§ Task instructions: Which lines of the entries below run from the one holding "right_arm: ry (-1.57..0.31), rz" to the one holding "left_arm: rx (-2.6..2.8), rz", inclusive? Set down exactly those lines and no others.

§ Supplied records:
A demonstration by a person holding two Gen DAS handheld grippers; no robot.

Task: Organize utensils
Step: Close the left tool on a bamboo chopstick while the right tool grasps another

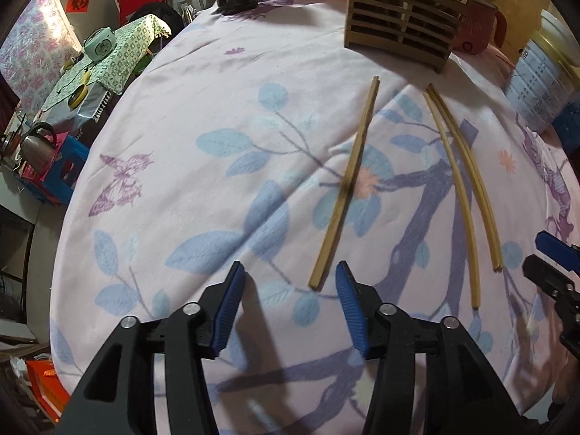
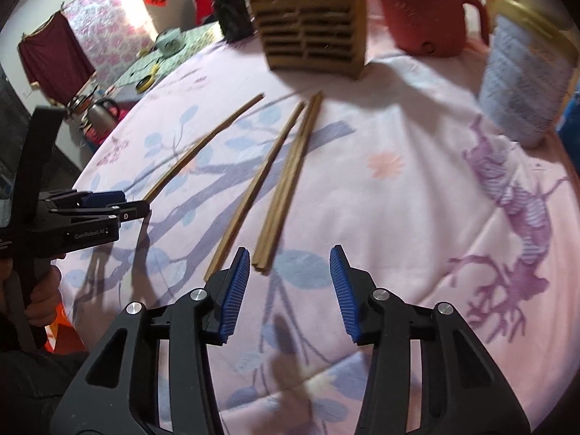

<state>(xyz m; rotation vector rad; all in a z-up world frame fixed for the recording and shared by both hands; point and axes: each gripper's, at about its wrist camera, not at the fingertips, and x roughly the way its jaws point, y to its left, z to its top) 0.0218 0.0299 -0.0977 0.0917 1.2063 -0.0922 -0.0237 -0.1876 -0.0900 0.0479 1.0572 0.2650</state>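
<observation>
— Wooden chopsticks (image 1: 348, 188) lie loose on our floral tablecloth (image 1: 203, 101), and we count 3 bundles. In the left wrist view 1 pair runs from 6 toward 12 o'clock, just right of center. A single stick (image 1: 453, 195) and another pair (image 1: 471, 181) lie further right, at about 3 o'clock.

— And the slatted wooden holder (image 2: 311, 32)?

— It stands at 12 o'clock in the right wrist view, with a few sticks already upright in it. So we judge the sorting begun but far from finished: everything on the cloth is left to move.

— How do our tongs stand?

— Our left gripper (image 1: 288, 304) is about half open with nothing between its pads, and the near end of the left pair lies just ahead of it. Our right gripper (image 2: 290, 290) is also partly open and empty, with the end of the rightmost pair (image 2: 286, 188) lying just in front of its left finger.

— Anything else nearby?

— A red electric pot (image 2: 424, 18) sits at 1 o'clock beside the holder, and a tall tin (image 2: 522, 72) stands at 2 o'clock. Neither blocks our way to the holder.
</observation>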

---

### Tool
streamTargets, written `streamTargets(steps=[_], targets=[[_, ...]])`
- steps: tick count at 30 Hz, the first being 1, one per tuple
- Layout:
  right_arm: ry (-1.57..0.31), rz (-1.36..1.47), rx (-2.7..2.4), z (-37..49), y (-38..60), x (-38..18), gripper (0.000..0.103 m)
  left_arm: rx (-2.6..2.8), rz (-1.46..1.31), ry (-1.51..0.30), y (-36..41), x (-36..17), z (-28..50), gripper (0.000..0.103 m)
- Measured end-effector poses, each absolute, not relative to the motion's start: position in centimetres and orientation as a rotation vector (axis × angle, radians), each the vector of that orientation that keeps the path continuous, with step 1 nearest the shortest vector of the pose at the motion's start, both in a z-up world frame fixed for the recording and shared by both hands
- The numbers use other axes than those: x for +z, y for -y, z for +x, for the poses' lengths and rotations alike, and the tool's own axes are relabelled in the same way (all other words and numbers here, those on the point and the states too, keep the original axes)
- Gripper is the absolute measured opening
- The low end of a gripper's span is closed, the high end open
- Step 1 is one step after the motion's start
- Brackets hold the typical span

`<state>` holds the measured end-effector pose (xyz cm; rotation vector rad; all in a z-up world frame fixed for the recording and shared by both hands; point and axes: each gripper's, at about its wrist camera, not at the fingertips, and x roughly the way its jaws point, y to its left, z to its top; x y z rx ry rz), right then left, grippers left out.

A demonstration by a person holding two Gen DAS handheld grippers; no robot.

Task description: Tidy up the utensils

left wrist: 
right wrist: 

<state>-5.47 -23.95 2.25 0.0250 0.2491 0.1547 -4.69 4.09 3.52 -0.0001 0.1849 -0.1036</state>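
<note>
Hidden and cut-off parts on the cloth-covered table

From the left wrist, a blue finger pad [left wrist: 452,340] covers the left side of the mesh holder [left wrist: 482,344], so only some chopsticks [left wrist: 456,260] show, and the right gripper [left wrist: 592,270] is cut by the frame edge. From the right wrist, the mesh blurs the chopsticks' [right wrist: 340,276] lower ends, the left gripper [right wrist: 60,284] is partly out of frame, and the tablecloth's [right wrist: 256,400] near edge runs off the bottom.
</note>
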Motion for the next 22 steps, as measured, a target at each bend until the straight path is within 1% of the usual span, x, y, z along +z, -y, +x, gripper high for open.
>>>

§ Exercise output:
  right_arm: ry (-1.57..0.31), rz (-1.36..1.47), rx (-2.7..2.4), z (-37..49), y (-38..60), x (-38..18), gripper (0.000..0.103 m)
  left_arm: rx (-2.6..2.8), rz (-1.46..1.31), ry (-1.51..0.30), y (-36..41), x (-36..17), z (-28..50), gripper (0.000..0.103 m)

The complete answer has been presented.